Create, Insert and Select - pdb part 1

In the previous post, I outlined my frustrations with current relational databases and promised to describe my adventures trying to create my own database. This post will be the first in a series of posts, with the goal of writing a usable database, albeit minimalistic, database. The database will be written in Rust and you're encouraged to follow along, but I will assume that you are moderately familiar with Rust.

You can always see the progress in the repository here. This document is based on the code at commit version c47e2b0e0c8bdf9ef9b5e6980f43bc1ffea6bb62.

The pdb query language

Since we're creating a database from scratch we get to decide what the query language will look like. For the pdb query language I'm going to lean upon SQL for the general feel, but I won't be afraid to depart from that style when I feel like it.

The first instance of the language (and the database) will support basic types consisting of integers, booleans, tuples and records. I might demote tuples to syntactic sugar for records at some point, but for now it doesn't hurt to have them as separate entities.
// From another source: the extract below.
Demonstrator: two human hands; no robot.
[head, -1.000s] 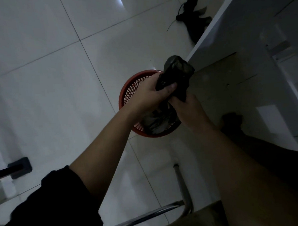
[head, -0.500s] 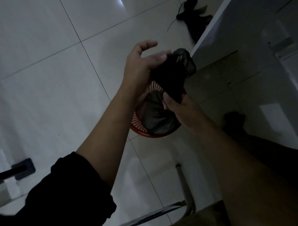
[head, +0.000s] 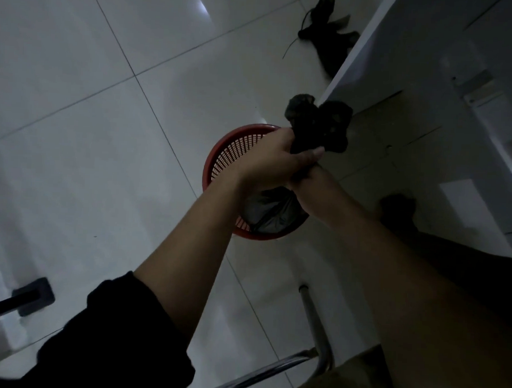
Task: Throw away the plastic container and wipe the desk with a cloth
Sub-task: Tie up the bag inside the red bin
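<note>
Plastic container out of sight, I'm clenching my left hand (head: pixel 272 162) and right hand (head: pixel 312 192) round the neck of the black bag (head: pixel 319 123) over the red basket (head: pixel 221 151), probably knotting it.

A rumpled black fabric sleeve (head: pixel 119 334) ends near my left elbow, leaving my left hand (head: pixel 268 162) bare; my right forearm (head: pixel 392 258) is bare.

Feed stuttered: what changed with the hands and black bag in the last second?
The left hand, open half a second ago, has come down and grips the bunched top of the black bag again. The right hand kept hold of the neck; the red basket stayed put.
</note>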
Here's what a typical session might look like:

>> create table foo Int
Created
>> insert 42 into foo
Inserted 1
>> insert 43 into foo
Inserted 1
>> select from foo
[Int(42), Int(43)]
>> create table bar (Int, Bool)
Created
>> insert (100, true) into bar
Inserted 1
>> select from bar
[Tuple([Int(100), Bool(true)])]
>> create table baz ()
Created
>> insert () into baz
Inserted 1
>> insert () into baz
Inserted 1
>> select from baz
[Unit, Unit]
>> create table qux { x : Int, y : Int }
Created
>> insert { y = 2, x = 1 } into qux
Inserted 1
>> select from qux
[Record([("x", Int(1)), ("y", Int(2))])]

Right off the bat you'll notice some differences from traditional SQL. Most glaringly is probably the fact that in pdb, we don't have any columns by default. A table can just as easily consist of a number of (), or /unit/s, or a simple list of integers. To mimic traditional tables with named columns, we can use records, which allow us to name each field.

Getting started

We're going to create a new project using cargo new pdb. Our first dependency is going to be pest, a parser expression grammar library for rust. Add the following to your Cargo.toml:

...

[dependencies]
pest = "2.1.1"n
pest_derive = "2.1.0"

Parsing is (not) a pest

With the pest library, we can express the grammar of our language using a parsing expression grammar. We'll quickly go over each line to see how it works:

WHITESPACE = _{ " " | "\n" }

First, we declare what constitutes whitespace in our language. pest uses the special WHITESPACE rule to control what kind of whitespace is allowed between terms. To start, we allow spaces and newlines.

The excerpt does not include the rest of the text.